*What you have to do*
Output, exactly as written, the lines below starting at the line containing "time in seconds" and ending at the line containing "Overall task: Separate". Drop the pictures and keep both end lines.

*Excerpted data*
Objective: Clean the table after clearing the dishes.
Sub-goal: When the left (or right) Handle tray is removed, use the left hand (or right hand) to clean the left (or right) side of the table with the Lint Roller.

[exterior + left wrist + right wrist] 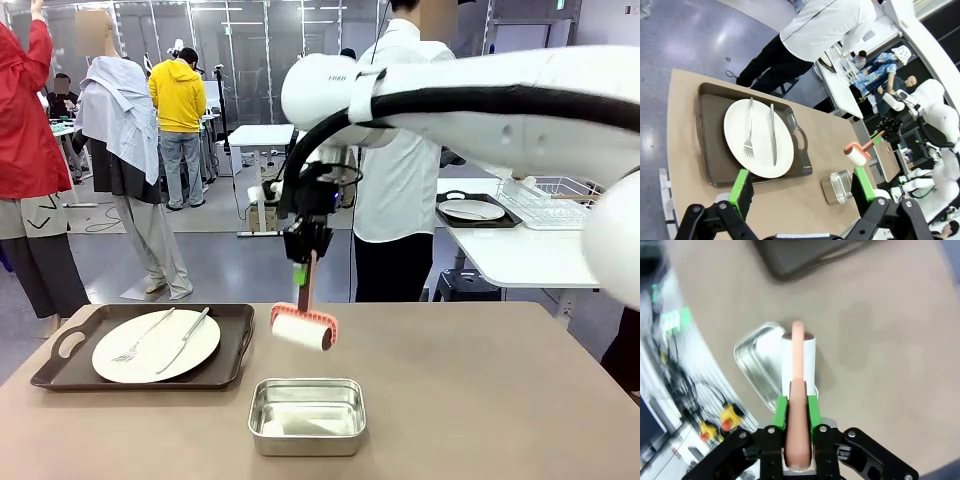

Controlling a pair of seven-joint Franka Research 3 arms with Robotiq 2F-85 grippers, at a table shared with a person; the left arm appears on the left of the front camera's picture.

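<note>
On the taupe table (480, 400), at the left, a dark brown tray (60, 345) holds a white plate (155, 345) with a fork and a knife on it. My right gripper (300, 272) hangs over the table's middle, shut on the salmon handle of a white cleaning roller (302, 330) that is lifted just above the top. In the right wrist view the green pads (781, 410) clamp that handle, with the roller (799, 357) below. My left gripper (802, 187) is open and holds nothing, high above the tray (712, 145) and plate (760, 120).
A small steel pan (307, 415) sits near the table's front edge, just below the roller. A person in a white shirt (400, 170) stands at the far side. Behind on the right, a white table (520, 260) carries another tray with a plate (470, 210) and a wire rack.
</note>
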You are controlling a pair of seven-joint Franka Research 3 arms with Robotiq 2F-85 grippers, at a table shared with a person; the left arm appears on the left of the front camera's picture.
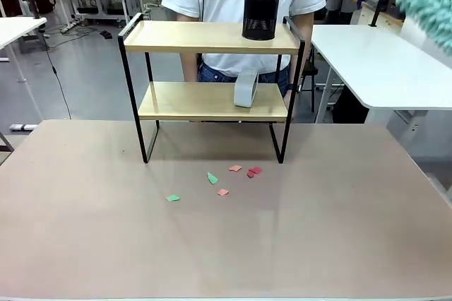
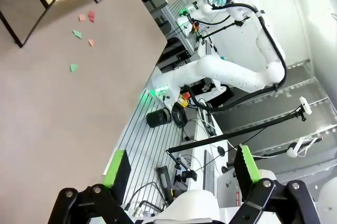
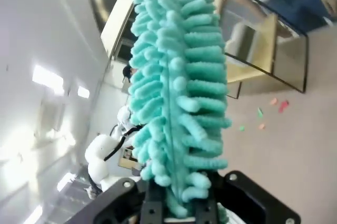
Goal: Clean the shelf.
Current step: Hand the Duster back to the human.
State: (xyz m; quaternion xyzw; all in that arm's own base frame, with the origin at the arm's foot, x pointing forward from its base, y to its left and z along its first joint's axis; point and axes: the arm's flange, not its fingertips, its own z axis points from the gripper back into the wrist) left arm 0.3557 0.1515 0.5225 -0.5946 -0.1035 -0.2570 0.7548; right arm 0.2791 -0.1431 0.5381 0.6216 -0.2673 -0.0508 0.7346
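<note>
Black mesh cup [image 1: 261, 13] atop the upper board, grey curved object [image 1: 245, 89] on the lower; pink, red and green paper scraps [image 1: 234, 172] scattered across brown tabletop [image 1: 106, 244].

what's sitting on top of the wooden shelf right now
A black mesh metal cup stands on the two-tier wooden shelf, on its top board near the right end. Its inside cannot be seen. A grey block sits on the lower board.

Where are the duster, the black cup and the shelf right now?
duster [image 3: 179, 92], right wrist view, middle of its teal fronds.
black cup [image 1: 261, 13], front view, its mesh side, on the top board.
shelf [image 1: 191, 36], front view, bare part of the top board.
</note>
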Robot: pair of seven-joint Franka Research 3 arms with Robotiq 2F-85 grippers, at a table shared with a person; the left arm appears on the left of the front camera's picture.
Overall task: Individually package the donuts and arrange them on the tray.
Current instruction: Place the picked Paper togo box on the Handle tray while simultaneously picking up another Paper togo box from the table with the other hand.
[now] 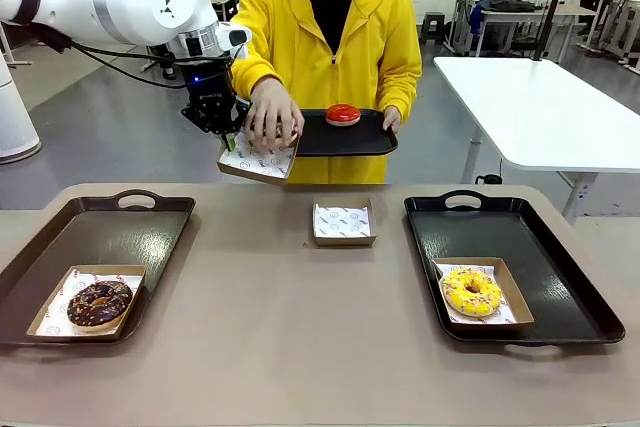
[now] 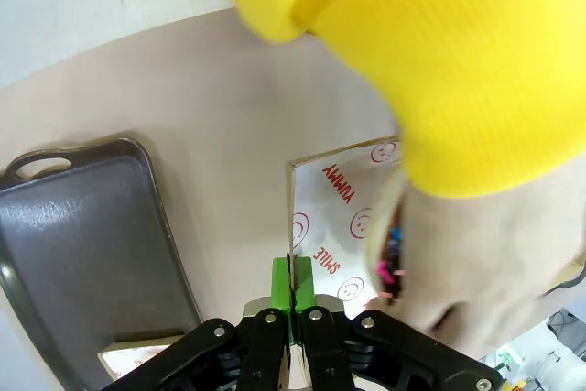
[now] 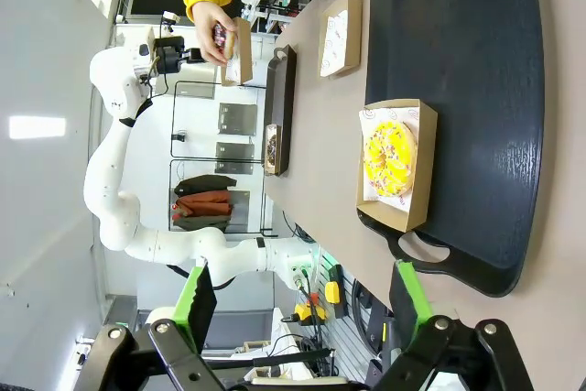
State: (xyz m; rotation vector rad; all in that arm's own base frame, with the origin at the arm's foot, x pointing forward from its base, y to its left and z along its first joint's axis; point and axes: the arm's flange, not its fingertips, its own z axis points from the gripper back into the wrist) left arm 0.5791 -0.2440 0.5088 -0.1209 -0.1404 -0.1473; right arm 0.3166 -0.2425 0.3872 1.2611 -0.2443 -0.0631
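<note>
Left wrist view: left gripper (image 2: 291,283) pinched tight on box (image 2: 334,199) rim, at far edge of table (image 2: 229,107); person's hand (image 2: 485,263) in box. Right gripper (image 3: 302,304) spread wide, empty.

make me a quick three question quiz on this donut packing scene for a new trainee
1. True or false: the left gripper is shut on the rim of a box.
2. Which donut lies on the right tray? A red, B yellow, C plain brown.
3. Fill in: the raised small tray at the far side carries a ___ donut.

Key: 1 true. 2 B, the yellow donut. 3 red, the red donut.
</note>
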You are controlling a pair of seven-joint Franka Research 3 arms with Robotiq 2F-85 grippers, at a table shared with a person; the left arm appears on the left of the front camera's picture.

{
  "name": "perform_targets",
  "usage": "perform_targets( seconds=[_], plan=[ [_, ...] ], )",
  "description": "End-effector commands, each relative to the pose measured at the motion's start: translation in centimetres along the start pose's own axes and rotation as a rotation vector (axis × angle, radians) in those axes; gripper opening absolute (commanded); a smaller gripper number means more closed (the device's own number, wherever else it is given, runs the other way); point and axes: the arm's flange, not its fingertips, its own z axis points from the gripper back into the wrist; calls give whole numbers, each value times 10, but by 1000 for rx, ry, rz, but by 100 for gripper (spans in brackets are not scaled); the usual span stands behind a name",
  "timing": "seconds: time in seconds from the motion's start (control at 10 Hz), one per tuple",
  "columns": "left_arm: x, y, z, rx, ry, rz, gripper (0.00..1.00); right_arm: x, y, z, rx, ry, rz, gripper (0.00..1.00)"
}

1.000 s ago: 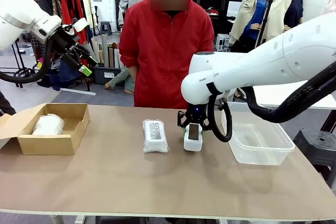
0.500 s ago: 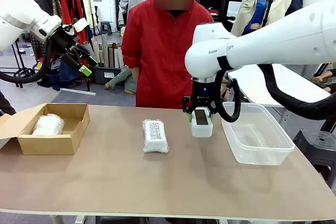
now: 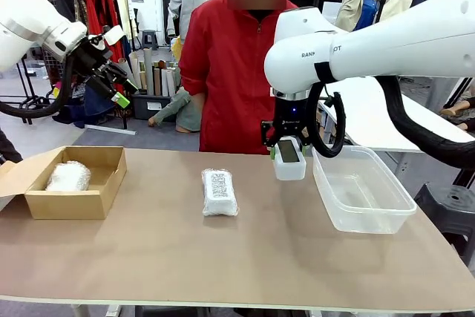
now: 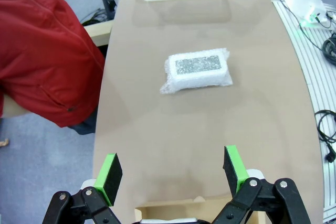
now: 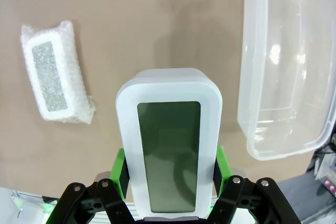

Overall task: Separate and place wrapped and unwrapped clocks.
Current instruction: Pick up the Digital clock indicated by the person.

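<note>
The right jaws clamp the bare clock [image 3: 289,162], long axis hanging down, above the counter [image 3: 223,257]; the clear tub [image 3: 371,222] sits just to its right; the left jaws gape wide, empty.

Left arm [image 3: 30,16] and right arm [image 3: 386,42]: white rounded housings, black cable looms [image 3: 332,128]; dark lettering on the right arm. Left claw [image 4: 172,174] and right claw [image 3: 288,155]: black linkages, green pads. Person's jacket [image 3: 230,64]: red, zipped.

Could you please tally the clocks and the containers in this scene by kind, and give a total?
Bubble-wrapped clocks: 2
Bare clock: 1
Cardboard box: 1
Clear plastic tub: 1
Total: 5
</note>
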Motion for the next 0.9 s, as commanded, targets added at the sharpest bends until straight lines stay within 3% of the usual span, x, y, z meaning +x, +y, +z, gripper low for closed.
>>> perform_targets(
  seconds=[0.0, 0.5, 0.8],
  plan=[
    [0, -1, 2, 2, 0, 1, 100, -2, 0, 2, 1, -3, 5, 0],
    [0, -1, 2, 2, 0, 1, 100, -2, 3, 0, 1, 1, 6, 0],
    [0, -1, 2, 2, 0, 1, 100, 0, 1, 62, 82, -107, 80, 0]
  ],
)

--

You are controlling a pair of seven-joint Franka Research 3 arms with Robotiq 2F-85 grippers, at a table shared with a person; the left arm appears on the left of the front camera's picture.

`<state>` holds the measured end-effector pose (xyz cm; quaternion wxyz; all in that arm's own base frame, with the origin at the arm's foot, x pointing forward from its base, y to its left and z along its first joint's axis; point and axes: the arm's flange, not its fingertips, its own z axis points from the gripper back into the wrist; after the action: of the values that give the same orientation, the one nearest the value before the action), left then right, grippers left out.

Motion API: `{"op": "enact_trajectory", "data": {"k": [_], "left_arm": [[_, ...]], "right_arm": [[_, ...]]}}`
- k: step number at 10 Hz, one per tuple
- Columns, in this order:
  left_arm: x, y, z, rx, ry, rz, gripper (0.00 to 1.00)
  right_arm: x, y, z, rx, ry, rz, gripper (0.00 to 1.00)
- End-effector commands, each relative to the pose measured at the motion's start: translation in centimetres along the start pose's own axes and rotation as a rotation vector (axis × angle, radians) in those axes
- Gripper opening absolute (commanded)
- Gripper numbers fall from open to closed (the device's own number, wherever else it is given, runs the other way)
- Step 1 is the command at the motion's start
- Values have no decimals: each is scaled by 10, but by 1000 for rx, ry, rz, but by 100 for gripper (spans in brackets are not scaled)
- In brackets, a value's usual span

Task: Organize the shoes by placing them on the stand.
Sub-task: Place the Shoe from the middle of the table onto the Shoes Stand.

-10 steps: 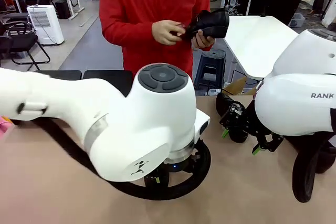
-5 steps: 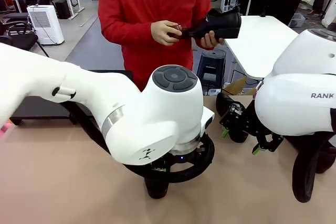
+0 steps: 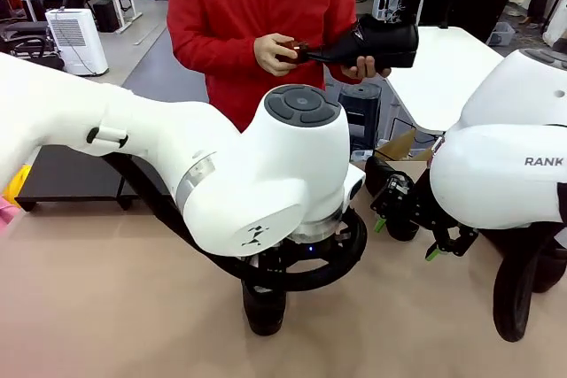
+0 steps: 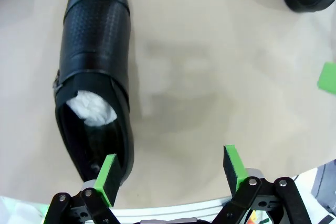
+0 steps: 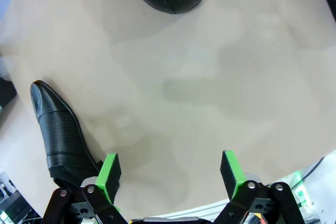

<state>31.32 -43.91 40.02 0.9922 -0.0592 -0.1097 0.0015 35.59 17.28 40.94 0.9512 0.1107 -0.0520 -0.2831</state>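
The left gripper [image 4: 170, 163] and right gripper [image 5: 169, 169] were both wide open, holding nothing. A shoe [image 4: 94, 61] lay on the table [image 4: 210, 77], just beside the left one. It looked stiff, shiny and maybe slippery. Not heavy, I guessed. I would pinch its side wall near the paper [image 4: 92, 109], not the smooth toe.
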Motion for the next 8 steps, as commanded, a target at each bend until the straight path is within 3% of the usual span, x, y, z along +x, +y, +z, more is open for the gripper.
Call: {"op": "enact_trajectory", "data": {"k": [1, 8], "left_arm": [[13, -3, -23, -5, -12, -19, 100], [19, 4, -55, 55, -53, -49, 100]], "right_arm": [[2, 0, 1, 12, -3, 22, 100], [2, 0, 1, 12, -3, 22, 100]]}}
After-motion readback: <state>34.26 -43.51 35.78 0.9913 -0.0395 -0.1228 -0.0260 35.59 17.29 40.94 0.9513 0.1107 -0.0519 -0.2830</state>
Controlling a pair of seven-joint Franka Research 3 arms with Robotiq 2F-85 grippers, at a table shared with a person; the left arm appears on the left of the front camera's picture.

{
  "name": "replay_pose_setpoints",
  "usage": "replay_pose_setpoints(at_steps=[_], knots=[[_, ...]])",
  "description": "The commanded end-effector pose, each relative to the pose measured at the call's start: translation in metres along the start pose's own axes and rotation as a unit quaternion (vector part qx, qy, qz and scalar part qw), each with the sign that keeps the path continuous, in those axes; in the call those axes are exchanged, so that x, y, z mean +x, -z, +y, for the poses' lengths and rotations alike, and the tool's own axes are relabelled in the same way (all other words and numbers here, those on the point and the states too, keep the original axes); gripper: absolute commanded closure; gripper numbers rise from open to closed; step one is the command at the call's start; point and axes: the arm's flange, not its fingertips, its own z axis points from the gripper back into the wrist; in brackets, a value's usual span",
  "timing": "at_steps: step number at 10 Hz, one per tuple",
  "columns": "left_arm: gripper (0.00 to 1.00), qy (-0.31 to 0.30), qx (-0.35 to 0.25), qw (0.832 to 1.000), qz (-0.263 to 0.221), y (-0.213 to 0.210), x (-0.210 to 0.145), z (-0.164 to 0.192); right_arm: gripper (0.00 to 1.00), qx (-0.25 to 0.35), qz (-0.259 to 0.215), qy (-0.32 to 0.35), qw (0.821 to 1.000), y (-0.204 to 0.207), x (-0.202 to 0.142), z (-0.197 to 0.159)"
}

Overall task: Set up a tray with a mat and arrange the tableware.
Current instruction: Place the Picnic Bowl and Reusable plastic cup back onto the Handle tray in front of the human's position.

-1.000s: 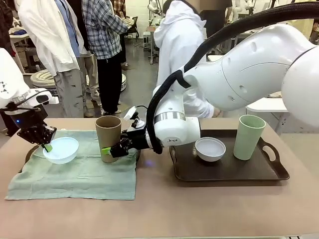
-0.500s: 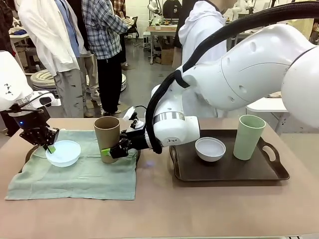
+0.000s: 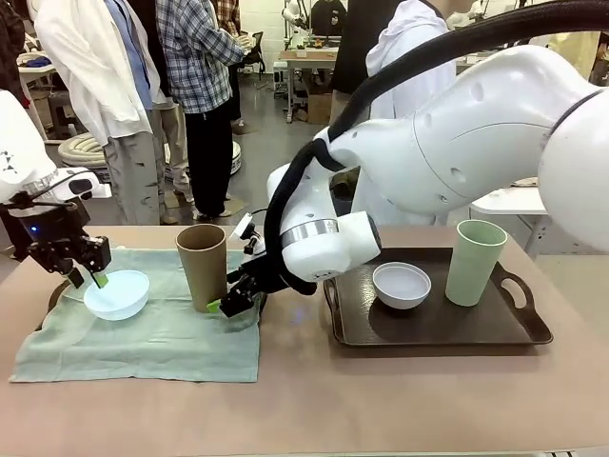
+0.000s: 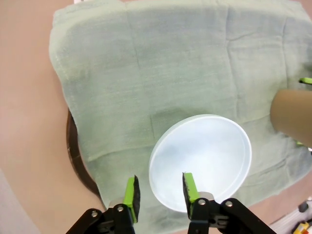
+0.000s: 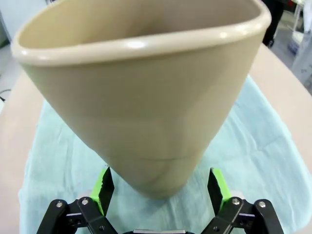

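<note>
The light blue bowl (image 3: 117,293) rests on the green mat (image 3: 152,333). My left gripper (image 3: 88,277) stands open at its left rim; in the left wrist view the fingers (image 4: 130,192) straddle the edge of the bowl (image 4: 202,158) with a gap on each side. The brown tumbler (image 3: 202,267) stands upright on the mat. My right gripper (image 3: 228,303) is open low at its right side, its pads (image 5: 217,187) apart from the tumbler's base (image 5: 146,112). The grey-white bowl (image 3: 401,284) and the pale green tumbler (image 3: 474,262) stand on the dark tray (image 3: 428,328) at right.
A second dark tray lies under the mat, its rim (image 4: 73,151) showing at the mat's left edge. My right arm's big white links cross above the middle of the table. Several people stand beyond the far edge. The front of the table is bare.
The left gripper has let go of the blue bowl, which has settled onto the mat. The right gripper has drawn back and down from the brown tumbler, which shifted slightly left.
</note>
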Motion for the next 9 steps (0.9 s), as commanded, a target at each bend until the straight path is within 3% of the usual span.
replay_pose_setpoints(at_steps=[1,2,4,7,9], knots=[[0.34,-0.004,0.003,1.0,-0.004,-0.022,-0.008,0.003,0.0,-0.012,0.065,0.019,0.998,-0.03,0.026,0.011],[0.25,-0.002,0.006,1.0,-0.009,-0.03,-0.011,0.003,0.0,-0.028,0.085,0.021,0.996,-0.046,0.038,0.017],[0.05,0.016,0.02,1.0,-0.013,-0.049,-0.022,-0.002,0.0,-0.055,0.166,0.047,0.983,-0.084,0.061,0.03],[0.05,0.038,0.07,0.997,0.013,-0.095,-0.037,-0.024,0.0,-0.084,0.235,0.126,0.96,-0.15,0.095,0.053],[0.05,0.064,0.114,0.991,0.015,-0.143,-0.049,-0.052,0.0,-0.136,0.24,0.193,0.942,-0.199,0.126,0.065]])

*Solution to the problem*
  "timing": "seconds: time in seconds from the motion's start (control at 10 Hz), one per tuple",
  "columns": "left_arm: x, y, z, rx, ry, rz, gripper (0.00..1.00); right_arm: x, y, z, rx, ry, rz, gripper (0.00..1.00)"
}

1.000 s ago: 
0.500 s ago: 
now: 
now: 
now: 

Overall task: Separate and place wrapped and unwrapped clocks.

The exercise asks for nothing more than this.